### Task to carry out
Using the entries that follow, write out the line containing "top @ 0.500", the line containing "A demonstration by", and every line between them, exactly and nothing else.

*** Opening of Input data ***

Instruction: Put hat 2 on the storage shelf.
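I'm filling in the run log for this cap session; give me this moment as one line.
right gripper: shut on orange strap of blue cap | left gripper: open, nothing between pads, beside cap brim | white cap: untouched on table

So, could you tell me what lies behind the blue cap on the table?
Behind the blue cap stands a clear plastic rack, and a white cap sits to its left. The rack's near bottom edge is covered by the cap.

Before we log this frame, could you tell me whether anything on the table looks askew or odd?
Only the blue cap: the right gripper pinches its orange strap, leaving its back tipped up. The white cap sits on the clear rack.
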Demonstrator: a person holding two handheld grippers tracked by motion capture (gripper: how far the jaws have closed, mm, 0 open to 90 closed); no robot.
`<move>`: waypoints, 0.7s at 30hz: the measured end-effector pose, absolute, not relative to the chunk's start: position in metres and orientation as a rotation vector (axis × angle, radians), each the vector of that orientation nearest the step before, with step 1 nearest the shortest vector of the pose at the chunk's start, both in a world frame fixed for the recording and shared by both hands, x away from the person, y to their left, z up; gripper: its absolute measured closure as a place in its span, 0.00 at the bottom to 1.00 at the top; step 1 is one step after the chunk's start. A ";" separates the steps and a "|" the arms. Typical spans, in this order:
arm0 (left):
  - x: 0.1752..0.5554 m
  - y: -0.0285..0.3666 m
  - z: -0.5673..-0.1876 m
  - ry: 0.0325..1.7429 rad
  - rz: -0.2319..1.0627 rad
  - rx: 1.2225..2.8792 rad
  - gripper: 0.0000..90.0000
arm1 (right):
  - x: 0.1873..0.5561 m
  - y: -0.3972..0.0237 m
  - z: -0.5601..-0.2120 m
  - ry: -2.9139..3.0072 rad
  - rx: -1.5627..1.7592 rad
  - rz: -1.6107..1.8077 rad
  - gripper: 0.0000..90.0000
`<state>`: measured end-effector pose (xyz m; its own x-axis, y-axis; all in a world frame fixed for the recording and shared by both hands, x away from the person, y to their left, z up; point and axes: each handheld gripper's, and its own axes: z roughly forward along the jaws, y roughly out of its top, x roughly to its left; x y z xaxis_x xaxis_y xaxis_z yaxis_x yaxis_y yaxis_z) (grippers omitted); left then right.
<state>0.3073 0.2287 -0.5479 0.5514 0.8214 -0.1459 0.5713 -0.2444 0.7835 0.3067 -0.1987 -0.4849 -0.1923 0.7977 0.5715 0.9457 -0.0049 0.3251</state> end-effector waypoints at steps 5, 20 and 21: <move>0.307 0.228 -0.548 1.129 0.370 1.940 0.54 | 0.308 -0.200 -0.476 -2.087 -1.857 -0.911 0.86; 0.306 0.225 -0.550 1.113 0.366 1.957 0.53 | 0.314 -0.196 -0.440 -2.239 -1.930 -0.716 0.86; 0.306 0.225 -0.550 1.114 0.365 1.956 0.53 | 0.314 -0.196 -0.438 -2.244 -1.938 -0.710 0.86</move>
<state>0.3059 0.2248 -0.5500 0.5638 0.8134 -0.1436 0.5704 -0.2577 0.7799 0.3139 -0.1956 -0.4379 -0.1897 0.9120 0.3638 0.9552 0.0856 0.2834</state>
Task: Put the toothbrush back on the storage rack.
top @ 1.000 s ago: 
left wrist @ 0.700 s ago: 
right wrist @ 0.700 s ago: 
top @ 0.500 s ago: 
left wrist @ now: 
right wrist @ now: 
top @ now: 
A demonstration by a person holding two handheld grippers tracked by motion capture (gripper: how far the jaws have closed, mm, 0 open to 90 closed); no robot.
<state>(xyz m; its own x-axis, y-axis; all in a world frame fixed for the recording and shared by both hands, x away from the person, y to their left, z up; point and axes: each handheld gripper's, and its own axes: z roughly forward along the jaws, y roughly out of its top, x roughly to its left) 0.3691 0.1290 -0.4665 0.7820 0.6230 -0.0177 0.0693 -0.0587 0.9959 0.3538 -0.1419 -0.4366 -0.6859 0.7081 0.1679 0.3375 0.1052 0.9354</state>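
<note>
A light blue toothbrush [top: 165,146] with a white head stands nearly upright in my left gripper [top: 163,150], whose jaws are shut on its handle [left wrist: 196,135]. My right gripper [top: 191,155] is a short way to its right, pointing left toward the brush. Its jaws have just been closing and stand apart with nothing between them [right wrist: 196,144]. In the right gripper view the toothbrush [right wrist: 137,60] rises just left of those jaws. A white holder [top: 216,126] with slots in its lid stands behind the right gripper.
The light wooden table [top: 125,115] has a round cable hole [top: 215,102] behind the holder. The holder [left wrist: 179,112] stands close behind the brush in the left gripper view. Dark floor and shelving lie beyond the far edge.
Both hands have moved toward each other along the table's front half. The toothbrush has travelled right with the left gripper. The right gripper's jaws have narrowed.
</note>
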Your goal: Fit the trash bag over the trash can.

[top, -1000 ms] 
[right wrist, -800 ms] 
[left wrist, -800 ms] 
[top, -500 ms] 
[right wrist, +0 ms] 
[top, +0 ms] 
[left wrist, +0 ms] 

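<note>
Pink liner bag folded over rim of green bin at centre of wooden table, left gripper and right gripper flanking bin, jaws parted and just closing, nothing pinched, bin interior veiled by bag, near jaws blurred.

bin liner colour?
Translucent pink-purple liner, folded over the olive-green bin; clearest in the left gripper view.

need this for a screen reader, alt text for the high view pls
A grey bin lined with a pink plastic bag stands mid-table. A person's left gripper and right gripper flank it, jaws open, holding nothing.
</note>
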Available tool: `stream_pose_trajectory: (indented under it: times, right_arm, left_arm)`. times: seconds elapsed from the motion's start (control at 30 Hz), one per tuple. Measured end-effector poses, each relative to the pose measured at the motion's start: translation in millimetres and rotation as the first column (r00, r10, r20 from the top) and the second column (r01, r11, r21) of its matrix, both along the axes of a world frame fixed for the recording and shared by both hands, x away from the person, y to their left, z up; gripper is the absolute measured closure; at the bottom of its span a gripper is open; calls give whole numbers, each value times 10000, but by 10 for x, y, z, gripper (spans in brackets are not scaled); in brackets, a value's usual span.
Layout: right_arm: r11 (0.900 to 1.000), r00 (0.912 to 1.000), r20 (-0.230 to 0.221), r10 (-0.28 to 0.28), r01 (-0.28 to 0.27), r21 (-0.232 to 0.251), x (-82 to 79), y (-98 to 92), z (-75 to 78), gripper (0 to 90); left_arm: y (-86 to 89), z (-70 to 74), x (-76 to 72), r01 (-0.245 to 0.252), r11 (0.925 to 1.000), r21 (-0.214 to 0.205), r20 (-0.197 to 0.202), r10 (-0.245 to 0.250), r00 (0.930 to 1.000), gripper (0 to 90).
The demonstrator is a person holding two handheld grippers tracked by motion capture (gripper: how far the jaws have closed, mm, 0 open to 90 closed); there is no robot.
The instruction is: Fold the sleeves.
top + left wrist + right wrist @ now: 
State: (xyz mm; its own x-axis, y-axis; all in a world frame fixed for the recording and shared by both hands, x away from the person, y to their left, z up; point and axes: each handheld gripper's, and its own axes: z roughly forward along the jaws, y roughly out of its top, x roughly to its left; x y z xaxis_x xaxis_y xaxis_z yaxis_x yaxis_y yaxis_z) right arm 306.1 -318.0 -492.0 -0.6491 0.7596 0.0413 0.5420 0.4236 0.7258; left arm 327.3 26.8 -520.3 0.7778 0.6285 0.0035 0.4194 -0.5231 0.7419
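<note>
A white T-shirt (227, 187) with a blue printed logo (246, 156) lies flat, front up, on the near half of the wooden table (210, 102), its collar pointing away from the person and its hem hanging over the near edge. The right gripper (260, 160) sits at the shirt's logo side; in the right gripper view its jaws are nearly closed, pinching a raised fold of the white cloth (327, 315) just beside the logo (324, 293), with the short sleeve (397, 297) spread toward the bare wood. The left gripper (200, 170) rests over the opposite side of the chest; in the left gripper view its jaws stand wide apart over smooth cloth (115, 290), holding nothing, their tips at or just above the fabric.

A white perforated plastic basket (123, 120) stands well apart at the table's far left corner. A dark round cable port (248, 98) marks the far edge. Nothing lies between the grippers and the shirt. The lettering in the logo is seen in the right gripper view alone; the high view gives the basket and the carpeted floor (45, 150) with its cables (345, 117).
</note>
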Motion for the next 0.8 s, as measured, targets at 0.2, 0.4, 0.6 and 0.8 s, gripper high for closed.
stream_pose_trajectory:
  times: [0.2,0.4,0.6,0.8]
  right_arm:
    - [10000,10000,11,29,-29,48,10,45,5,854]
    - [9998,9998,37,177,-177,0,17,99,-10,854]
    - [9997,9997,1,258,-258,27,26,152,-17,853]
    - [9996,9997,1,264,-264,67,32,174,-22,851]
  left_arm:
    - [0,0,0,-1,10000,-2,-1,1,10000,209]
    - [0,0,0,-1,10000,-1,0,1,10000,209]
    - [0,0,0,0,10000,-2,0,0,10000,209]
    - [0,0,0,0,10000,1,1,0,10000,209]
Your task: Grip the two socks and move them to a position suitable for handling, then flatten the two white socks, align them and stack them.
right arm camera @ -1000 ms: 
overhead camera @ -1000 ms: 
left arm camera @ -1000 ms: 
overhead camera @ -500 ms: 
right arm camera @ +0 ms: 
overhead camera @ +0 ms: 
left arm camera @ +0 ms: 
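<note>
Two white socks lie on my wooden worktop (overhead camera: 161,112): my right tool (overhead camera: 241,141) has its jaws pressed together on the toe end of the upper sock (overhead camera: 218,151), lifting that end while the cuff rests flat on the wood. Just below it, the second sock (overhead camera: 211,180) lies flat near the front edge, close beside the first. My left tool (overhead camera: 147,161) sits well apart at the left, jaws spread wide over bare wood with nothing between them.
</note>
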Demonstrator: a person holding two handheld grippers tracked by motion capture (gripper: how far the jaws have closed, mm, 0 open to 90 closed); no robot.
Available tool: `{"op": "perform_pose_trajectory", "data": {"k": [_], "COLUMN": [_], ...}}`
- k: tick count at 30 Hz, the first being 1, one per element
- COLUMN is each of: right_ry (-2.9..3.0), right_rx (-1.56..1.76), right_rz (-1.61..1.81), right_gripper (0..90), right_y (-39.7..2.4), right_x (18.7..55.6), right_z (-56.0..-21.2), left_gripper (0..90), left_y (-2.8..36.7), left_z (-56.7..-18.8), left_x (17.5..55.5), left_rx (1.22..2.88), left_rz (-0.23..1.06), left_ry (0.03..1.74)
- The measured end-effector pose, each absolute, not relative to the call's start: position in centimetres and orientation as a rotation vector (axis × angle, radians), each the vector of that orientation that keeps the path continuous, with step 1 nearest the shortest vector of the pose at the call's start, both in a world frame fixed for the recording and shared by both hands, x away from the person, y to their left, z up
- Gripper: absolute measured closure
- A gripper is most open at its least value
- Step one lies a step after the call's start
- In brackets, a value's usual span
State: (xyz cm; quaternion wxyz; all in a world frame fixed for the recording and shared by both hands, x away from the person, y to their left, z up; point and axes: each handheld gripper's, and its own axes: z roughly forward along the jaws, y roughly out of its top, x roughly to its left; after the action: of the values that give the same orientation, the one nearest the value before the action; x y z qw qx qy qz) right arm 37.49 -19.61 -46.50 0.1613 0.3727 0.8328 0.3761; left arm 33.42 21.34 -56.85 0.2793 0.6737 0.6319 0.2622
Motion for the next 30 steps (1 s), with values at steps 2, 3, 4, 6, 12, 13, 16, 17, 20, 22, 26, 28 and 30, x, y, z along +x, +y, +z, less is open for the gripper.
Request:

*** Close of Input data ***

### Completed task
top @ 0.500 s ago: 
left wrist @ now: 
right wrist @ now: 
top @ now: 
A demonstration by a person holding two handheld grippers tracked by motion capture (gripper: how far the jaws have closed, mm, 0 open to 90 closed); no robot.

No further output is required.